Andrew Gee: It’s so tough. I’ve just come out of lockdown. I’m based in Orange, and we came out of lockdown just a few days ago. There’s been a run on barbershops and hairdressers. I can’t get my hair cut. But poor old Oberon had a couple of cases. I think someone had been into Sydney a few times, as far as I could gather anyway. So it seems to have cut loose there, but the good thing, the positive thing, I suppose, out of this whole COVID nightmare is that our vaccination rate out here is really top of the charts. And we’ve had the Australian Defence Force out here doing a clinic, so everyone is well over 80 per cent first dose, some are over 90 per cent; and the community has been right behind it. Once we do emerge on October 11, the positive news is I think our communities out west, in the Central West, are in a good position to deal with it but we just need to keep the vax rates rolling. We’ve got the ADF coming up to Oberon next Tuesday. And we’ve also got an ADF drive-in clinic happening, Marcus.

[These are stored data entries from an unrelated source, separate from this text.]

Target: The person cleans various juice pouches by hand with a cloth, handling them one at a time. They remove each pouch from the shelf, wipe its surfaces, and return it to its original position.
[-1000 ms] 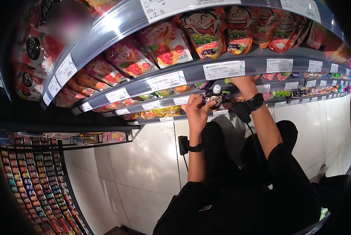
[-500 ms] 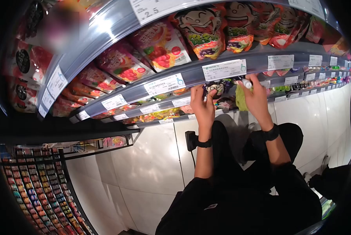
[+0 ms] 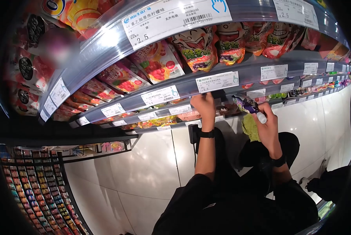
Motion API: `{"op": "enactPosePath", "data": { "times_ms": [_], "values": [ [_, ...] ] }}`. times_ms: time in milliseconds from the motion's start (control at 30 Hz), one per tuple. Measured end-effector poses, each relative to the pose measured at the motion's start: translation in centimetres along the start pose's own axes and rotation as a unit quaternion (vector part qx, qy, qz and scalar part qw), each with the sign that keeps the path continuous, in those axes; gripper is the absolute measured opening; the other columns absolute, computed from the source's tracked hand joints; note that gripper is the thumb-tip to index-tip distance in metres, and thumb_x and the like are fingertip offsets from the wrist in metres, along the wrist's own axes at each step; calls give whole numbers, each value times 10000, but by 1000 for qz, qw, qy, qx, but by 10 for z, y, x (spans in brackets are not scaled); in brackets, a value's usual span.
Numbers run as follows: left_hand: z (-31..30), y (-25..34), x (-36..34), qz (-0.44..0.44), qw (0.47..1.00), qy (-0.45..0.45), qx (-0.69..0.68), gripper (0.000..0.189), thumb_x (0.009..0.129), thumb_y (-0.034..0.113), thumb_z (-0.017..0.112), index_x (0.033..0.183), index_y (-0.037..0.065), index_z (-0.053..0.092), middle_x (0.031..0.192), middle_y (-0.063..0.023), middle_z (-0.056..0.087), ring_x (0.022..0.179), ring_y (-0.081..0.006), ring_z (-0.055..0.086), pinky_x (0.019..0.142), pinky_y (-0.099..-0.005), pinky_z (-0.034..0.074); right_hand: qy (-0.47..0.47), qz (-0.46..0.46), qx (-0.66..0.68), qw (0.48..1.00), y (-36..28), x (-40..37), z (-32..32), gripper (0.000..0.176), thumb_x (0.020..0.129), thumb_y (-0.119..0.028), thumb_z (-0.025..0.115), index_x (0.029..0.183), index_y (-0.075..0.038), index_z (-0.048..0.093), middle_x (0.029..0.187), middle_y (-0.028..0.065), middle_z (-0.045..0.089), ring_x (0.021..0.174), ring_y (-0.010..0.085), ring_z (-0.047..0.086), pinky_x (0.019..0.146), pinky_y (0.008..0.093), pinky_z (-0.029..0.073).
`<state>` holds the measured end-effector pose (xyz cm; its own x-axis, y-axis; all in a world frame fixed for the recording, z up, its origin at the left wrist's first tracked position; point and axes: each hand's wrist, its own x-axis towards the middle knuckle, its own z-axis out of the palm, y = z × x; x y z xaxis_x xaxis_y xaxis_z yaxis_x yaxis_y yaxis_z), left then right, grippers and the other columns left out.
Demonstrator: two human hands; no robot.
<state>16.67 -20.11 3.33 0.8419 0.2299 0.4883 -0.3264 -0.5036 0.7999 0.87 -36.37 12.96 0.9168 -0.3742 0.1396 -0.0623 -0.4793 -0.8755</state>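
My right hand [image 3: 268,127] is closed round a dark purple spouted pouch [image 3: 246,105] with a white cap, tilted so the cap points toward me. A crumpled yellow-green cloth [image 3: 251,127] hangs from the same hand, below the pouch. At the shelf edge, my left hand [image 3: 203,106] has its fingers curled in under a price-label rail [image 3: 217,82]. Its fingertips are partly hidden, and what they grip, if anything, cannot be made out. Dark space and packets on the lower shelf lie beside it.
Pink fruit-jelly bags [image 3: 160,58] and cartoon-face pouches [image 3: 195,47] stand on the shelf above. Shiny tiled floor [image 3: 144,168] runs below the shelves. Stocked racks [image 3: 38,188] are at lower left, and a person in dark clothes [image 3: 332,182] is at right.
My right hand has drawn the pouch and cloth back from the shelf, down and to the right. My left hand has come off the pouch and curled under the rail.
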Motion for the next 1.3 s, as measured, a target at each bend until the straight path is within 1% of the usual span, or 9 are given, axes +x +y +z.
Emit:
{"op": "enactPosePath", "data": {
  "times_ms": [167,367,467,533,600,967,1167,1233,1300],
  "values": [
    [-5,-9,4,-39,998,-29,-43,107,777,-4,717,859,-69,696,704,-239,654,644,-408,651,621,-420,480,-38,21,16,999,10,6,-2,195,937,-69,684,1035,-25,521,777,124,569,701,186,432,679,287,449],
    [-22,-1,6,91,988,-82,89,183,776,24,787,920,-28,687,801,-205,681,691,-422,628,641,-438,473,-67,5,30,997,13,11,-1,216,920,-76,689,1050,-19,527,816,144,576,715,274,460,722,305,468],
    [-36,8,0,138,989,5,55,217,798,9,786,980,-1,668,796,-141,643,675,-350,614,633,-401,474,-85,1,29,996,9,14,-5,215,910,-72,690,1034,-16,523,815,137,569,716,290,466,728,309,470],
    [-54,19,-2,19,997,21,78,256,811,-12,780,1030,4,650,748,-86,559,648,-250,589,617,-355,479,-94,-6,24,995,4,14,-6,211,906,-68,690,1024,-15,522,815,132,565,719,286,471,732,309,471],
    [-58,22,7,40,994,53,81,263,821,-13,775,1051,3,648,704,-62,488,622,-176,546,573,-320,457,-92,-23,39,995,0,15,-4,206,904,-68,692,1006,-15,521,810,123,558,723,260,475,741,309,471],
    [-57,-11,26,74,990,73,100,194,796,-36,670,988,-31,693,814,-169,625,729,-343,608,654,-420,469,-93,-20,51,994,4,15,-5,196,909,-65,694,1007,-15,532,821,111,592,738,227,551,750,300,475],
    [-47,-24,27,-23,991,127,-33,295,725,-82,593,1000,-63,697,865,-209,651,765,-399,612,682,-443,475,-97,-14,60,993,8,14,-9,193,912,-62,689,1014,-15,532,825,110,595,736,227,538,748,300,474],
    [-46,-42,31,70,991,114,4,31,868,-103,618,866,-100,649,796,-89,596,592,-159,627,537,-277,485,-101,-12,66,993,9,14,-9,193,912,-62,689,1015,-15,532,829,110,595,736,224,529,746,299,472],
    [-46,-46,30,58,993,105,4,40,883,-95,616,877,-99,655,861,-98,599,642,-156,637,543,-277,491,-100,-23,69,992,10,15,-8,197,912,-69,691,1013,-15,531,840,110,588,740,218,513,740,301,470]
  ]
}}
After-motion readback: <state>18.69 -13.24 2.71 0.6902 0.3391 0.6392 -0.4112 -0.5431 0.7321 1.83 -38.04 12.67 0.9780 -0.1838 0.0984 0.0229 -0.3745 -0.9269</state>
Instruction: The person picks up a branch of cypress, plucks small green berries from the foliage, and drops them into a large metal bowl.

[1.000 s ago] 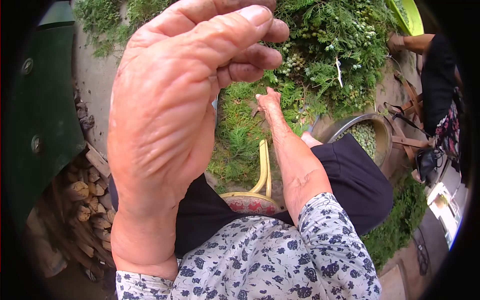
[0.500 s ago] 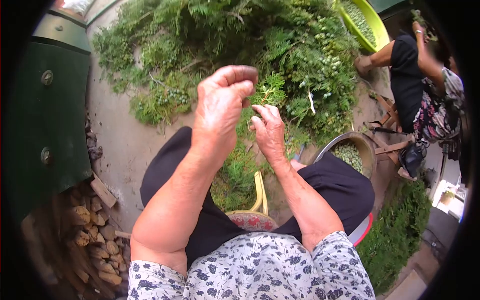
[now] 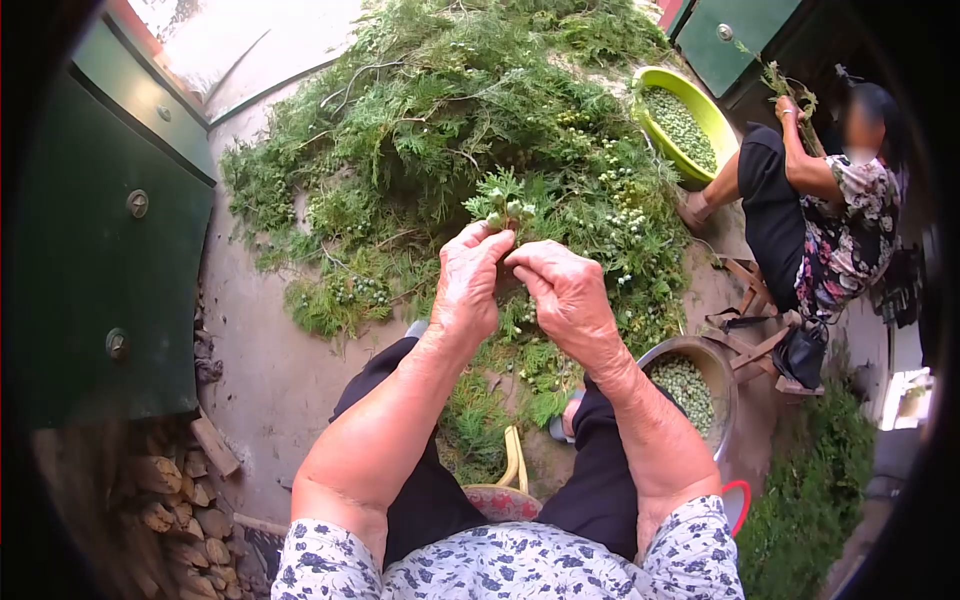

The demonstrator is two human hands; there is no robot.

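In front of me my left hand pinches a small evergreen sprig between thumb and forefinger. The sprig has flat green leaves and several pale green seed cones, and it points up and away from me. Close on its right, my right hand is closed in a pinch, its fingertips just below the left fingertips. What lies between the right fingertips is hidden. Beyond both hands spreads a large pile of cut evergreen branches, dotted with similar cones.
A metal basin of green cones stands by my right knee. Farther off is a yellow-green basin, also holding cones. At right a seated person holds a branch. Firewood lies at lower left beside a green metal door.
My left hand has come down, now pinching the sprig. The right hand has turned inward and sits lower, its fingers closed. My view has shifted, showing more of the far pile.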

Where else would you have a drive-through vaccination clinic in Bathurst but Mount Panorama in Pit Lane?
Marcus Paul: Of course. In Pit Lane – sounds good.
Andrew Gee: Sydney people, you can’t come out. We don’t need you coming out to Mount Panorama but local people can come out. They’ll drive through Pit Lane. They can have a car of four people and they can get vaccinated in Pit Lane with no appointments. So there you go. That’s the ADF. Love their work.
Marcus Paul: That’s good. That will certainly get people involved and interested. All right, Minister, thank you for your time. Appreciate it.
Andrew Gee: Thank you, Marcus.
Marcus Paul: Really important conversation, obviously, on veterans' affairs, veterans' suicides.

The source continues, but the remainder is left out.